A critical finding is the significance of people with sensory disabilities in the GAM (EDF = 2.317), underscoring the importance of accessibility in autonomous shuttle design. However, its lower influence in the XGBoost model (Gain = 0.025) suggests that accessibility may not be the primary driver of shuttle suitability in all contexts. This finding is supported by literature emphasizing the transformative potential of autonomous vehicles for individuals with disabilities, particularly those with sensory impairments, but also highlighting the lack of specific accessibility standards [10,74]. The high predictive performance of both models, coupled with stable bootstrap confidence intervals, provides confidence in their ability to guide minibus shuttle deployment. However, the variable SHAP values for key predictors like tourists and leisure travelers highlight the need for context-specific deployment strategies to account for fluctuating demand. User acceptance studies suggest that operational improvements, such as increasing travel speeds and reducing abrupt braking, are critical to enhancing passenger satisfaction, particularly for tourists and leisure travelers who prioritize comfort and convenience [9,19]. The findings advocate for deploying autonomous minibus shuttles in mixed-use urban settings, where their higher capacity and flexibility can balance diverse mobility needs [75].

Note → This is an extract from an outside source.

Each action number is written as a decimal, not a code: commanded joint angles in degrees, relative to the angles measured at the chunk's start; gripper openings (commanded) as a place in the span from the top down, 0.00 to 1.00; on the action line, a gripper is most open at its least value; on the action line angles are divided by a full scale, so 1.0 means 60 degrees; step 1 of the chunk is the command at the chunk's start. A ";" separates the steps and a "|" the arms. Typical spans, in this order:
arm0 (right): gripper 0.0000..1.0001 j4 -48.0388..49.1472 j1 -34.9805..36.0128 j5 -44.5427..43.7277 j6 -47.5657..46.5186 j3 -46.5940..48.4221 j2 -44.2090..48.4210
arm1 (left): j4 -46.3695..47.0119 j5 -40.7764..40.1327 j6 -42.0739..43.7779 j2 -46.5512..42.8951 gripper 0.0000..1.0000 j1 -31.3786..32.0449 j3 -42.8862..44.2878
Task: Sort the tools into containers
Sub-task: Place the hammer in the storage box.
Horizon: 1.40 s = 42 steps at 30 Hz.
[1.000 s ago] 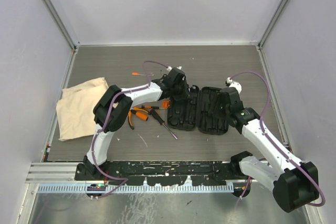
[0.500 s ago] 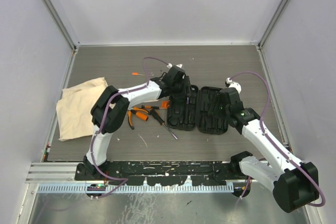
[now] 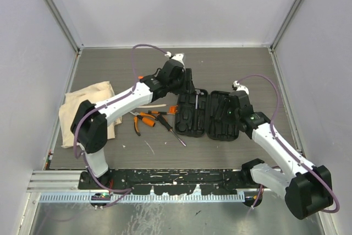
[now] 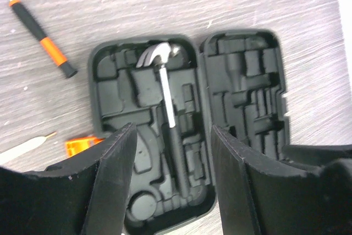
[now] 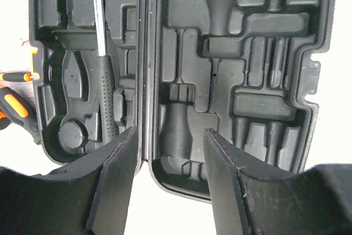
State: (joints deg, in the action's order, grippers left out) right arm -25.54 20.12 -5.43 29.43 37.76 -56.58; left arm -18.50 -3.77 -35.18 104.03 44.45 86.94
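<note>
Your cloth bag (image 3: 88, 111) lies at the far left, soft and floppy. The hard black tool case (image 3: 220, 122) lies open in the middle. The hammer (image 4: 165, 89) sits in its slot there. Its head looks heavy, so grab the bumpy handle. The pliers (image 3: 144, 120) and screwdrivers (image 3: 164, 123) lie left of the case. They look light and stiff, so pinch their handles. Your left claw (image 4: 173, 130) hangs open and empty over the hammer, and your right claw (image 5: 168, 136) hangs the same way over the case. No words can be read.
</note>
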 commanded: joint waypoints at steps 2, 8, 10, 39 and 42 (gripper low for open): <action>0.44 0.0663 0.0036 0.0449 0.0032 0.0615 -0.0387 | -0.0470 -0.0800 0.0809 -0.0783 0.45 -0.0053 -0.1098; 0.44 0.0948 0.0873 -0.0071 0.0738 0.0957 -0.1382 | -0.0487 -0.1206 0.0863 -0.1354 0.46 -0.0219 -0.2345; 0.45 0.1191 0.1070 -0.0142 0.1075 0.1012 -0.1795 | -0.0385 -0.0915 0.0890 -0.1337 0.49 -0.0348 -0.2615; 0.51 0.1444 0.1349 -0.0638 0.1796 0.1851 -0.3756 | 0.0536 0.0575 0.0289 -0.1123 0.73 0.0563 -0.4420; 0.52 0.1470 0.1410 -0.0591 0.1770 0.1910 -0.3863 | 0.0541 0.0555 0.0201 -0.1150 0.75 0.0713 -0.4504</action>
State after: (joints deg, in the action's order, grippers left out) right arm -18.04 27.94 -7.88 39.46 47.33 -79.15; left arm -16.53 0.25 -32.71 99.61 47.46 60.82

4.3. Autonomous Shuttles as Standard-Sized Conventional Buses

The findings for the standard-sized conventional bus highlight its critical role in public transportation, particularly for school trips and school children. Additionally, the GAM significance of town centres and tourist destinations underscores the pivotal role of standard-sized buses in providing safe, accessible, and efficient transport for large groups, particularly in high-demand scenarios [76,77,78]. The prominence of school trips and school children in both models emphasizes the essential function of standard buses in student transport. The significant influence of school children in the XGBoost model, with a gain of 0.427 and SHAP values ranging from −0.879 to 1.153, reflects the variable but substantial impact of school-related demand and parent acceptance. Similarly, school trips’ SHAP values from −0.499 to 0.750, with a median around 0.526, indicate a generally positive influence, reinforcing the consistent need for standard-sized autonomous buses for school trips.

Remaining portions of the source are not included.